• TASK GOAL
The answer must be the full listing, reproduced without any change.

• COLLECTED DATA
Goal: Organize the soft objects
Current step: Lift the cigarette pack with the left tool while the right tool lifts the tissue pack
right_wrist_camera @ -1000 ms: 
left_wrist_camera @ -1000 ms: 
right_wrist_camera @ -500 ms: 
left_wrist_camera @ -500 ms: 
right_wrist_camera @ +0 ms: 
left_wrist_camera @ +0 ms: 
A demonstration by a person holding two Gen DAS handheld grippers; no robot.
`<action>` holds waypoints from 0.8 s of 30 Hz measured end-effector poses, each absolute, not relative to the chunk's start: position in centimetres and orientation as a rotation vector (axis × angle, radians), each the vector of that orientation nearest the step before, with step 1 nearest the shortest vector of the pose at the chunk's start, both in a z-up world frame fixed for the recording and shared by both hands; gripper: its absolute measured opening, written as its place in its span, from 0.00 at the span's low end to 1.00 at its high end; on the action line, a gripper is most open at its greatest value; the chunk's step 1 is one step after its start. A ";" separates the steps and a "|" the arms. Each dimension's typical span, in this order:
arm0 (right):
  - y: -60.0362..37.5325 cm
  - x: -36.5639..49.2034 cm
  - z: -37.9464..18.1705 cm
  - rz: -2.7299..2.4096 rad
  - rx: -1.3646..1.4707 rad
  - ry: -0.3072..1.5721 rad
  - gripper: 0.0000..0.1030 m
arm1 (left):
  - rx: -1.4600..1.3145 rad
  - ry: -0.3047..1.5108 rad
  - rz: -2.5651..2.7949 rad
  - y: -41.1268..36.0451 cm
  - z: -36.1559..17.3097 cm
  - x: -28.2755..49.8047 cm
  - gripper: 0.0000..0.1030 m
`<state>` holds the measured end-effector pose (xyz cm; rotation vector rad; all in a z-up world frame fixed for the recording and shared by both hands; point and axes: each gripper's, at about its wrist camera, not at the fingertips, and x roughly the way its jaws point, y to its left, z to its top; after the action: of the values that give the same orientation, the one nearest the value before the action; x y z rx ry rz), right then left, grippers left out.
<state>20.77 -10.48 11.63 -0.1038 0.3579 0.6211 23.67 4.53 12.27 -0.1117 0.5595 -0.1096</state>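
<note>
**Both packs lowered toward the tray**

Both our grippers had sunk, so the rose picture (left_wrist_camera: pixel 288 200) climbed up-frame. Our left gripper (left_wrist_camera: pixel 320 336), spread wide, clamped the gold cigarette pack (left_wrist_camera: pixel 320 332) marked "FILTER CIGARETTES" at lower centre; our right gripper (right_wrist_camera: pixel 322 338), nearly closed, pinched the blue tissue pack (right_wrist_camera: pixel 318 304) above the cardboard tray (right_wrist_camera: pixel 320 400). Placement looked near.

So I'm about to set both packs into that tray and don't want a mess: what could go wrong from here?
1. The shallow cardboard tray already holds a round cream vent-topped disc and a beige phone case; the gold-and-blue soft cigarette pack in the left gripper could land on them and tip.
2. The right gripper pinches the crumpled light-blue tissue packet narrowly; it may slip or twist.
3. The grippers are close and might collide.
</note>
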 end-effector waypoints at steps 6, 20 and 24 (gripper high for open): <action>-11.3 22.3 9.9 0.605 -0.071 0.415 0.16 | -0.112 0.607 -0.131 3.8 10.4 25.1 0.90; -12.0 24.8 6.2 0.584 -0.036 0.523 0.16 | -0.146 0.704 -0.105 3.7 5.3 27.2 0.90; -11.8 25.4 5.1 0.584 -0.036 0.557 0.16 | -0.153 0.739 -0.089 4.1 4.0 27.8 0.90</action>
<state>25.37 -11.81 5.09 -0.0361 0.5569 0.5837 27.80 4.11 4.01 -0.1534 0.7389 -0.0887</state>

• COMPLETED TASK
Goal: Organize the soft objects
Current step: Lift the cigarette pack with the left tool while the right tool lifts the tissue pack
right_wrist_camera @ -1000 ms: 
left_wrist_camera @ -1000 ms: 
right_wrist_camera @ -500 ms: 
left_wrist_camera @ -500 ms: 
right_wrist_camera @ +0 ms: 
left_wrist_camera @ +0 ms: 
A demonstration by a person holding two Gen DAS handheld grippers; no robot.
`<action>` holds waypoints from 0.8 s of 30 Hz measured end-effector poses, each absolute, not relative to the chunk's start: position in centimetres and orientation as a rotation vector (axis × angle, radians), each the vector of that orientation nearest the step before, with step 1 nearest the shortest vector of the pose at the chunk's start, both in a z-up world frame fixed for the recording and shared by both hands; gripper: its absolute measured opening, written as its place in its span, from 0.00 at the span's low end to 1.00 at its high end; on the action line, a gripper is most open at its greatest value; the chunk's step 1 is one step after its start. A ";" separates the steps and a "|" the arms. Each dimension's typical span, in this order:
arm0 (right):
  - y: -60.0362..37.5325 cm
  - x: -36.5639..49.2034 cm
  - z: -37.9464..18.1705 cm
  - rz: -2.7299..2.4096 rad
  - rx: -1.3646..1.4707 rad
  - ry: -0.3072..1.5721 rad
  - gripper: 0.0000..0.1030 m
arm1 (left):
  - rx: -1.4600..1.3145 rad
  - ry: -0.3047..1.5108 rad
  - rz: -2.5651..2.7949 rad
  - y: -41.1268..36.0451 cm
  - z: -36.1559..17.3097 cm
  - x: -28.2755..49.8047 cm
  - gripper: 0.0000..0.1030 m
`<state>` holds the measured end-effector pose (xyz cm; rotation vector rad; all in a z-up world frame fixed for the recording and shared by both hands; point and axes: each gripper's, at about its wrist camera, not at the fingertips, and x roughly the way its jaws point, y to its left, z to its top; after the action: of the values that give the same orientation, the one nearest the value before the action; x y z rx ry rz), right then left, grippers left out.
<state>20.77 -10.48 11.63 -0.1038 0.3579 0.6211 23.67 4.53 12.27 -0.1117 0.5595 -0.1096</state>
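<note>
**Both packs lowered toward the tray**

Both our grippers had sunk, so the rose picture (left_wrist_camera: pixel 288 200) climbed up-frame. Our left gripper (left_wrist_camera: pixel 320 336), spread wide, clamped the gold cigarette pack (left_wrist_camera: pixel 320 332) marked "FILTER CIGARETTES" at lower centre; our right gripper (right_wrist_camera: pixel 322 338), nearly closed, pinched the blue tissue pack (right_wrist_camera: pixel 318 304) above the cardboard tray (right_wrist_camera: pixel 320 400). Placement looked near.

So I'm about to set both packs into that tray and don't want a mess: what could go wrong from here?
1. The shallow cardboard tray already holds a round cream vent-topped disc and a beige phone case; the gold-and-blue soft cigarette pack in the left gripper could land on them and tip.
2. The right gripper pinches the crumpled light-blue tissue packet narrowly; it may slip or twist.
3. The grippers are close and might collide.
</note>
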 end-effector waypoints at steps 6, 20 and 24 (gripper high for open): <action>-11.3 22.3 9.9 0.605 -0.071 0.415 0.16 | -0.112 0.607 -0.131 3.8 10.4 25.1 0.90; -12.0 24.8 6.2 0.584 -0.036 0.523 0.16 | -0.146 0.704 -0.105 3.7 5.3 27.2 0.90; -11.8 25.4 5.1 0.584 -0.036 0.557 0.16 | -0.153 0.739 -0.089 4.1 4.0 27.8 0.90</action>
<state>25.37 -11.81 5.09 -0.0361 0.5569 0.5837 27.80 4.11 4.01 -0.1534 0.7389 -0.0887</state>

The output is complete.